Polytypism is a typical feature of layered minerals with differences only in stacking sequences. There is no obvious “phase” boundary among different polytypes, although the frequency of polytypes occurrence is related to its crystallization environment. In the past decades, X‑ray studies of molybdenite specimens from a variety of geological environments have revealed that most molybdenite crystals contain both 2H1 (hexagonal) and 3R (rhombohedral) polytypes. However, the stacking sequences of these molybdenite polytypic intergrowths and their formation mechanism are not well understood. Here, we report stacking faults and domains of long-period polytypes identified by high-angle annular dark-field scanning transmission electron microscopy (HAADF-STEM) in a molybdenite sample from a carbonatite vein in the Huanglongpu Mo-Pb ore deposit in Qinling orogenic belt, Northern China. Several layers of disordered domains intergrown with ordered 2H1 domain were recognized based on the contrast in HAADF image with one-dimensional lattice fringes. In addition, a 30-layer long-period polytype was unambiguously identified by a STEM image. The stacking sequences of 4-, 6-, and 8-layer disordered domains and the 30-layer long-period polytype were further examined using HRSTEM images at the atomic resolution. A 2H3 polytype with three repetitions was also discovered in the sample. We propose that non-equilibrium conditions related to the fluctuation of fluid composition during crystallization resulted in the oscillation of 2H1 and 3R polytypes and intergrowth of various disordered domains. More broadly, our study demonstrates that HAADF-STEM imaging method may be applicable for studying other disordered layered crystals and twinned minerals.

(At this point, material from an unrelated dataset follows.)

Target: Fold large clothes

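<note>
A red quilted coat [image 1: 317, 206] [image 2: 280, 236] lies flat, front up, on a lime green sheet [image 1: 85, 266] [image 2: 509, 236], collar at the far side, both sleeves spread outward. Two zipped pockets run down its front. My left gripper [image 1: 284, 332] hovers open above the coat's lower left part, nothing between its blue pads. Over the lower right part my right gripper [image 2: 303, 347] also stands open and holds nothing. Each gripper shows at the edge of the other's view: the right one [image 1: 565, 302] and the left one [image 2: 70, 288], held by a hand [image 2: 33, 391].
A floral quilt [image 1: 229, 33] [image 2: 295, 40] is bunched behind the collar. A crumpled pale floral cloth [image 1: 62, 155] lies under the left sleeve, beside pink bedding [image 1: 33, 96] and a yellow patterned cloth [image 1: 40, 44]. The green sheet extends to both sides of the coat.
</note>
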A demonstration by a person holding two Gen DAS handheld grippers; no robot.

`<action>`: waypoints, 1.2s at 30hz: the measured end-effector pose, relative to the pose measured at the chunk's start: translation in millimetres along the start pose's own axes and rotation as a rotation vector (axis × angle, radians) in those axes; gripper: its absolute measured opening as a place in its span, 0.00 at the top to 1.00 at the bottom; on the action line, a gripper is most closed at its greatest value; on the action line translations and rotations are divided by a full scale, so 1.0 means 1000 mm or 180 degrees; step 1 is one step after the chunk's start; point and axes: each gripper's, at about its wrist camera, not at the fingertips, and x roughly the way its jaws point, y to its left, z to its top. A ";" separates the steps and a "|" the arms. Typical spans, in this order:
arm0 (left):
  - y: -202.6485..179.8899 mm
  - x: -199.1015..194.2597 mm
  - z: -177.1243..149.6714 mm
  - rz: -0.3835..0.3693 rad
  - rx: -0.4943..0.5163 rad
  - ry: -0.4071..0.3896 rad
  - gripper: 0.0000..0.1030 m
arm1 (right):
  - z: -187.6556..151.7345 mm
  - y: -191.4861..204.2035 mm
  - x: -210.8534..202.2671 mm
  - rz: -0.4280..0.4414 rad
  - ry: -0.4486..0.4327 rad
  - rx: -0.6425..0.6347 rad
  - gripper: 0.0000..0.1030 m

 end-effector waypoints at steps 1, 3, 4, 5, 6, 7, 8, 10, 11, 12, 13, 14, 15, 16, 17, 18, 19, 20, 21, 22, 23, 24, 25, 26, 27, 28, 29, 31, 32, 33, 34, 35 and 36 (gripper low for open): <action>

Keywords: Molybdenite (MoS2); polytype; non-equilibrium crystallization; HAADF-STEM; layered minerals; stacking fault; Applications of Fluid; Mineral; and Melt Inclusions

‡ Special collection papers can be found online at http://www.minsocam.org/MSA/AmMin/special-collections.html.

Acknowledgments and Funding

The authors thank Daniel Hummer for handling this paper, and two anonymous reviewer for reviewing the manuscript and providing constructive comments and suggestions. This study was financially supported by the National Key R&D Program of China (2018YFA0702600), China National Funds for Distinguished Young Scientists (Grant No. 41825003), National Natural Science Foundation of China (Grant Nos. 41772039 and 41921003), Youth Innovation Promotion Association CAS (Grant No. 2021353), CAS Key Research Program of Frontier Sciences (Grant No. QYZDJ-SSW-DQC023), Tuguangchi Award for Excellent Young Scholar GIG, CAS, and Science and Technology Planning of Guangdong Province, China (2020B1212060055). This is Contribution No. IS-3170 from GIG-CAS.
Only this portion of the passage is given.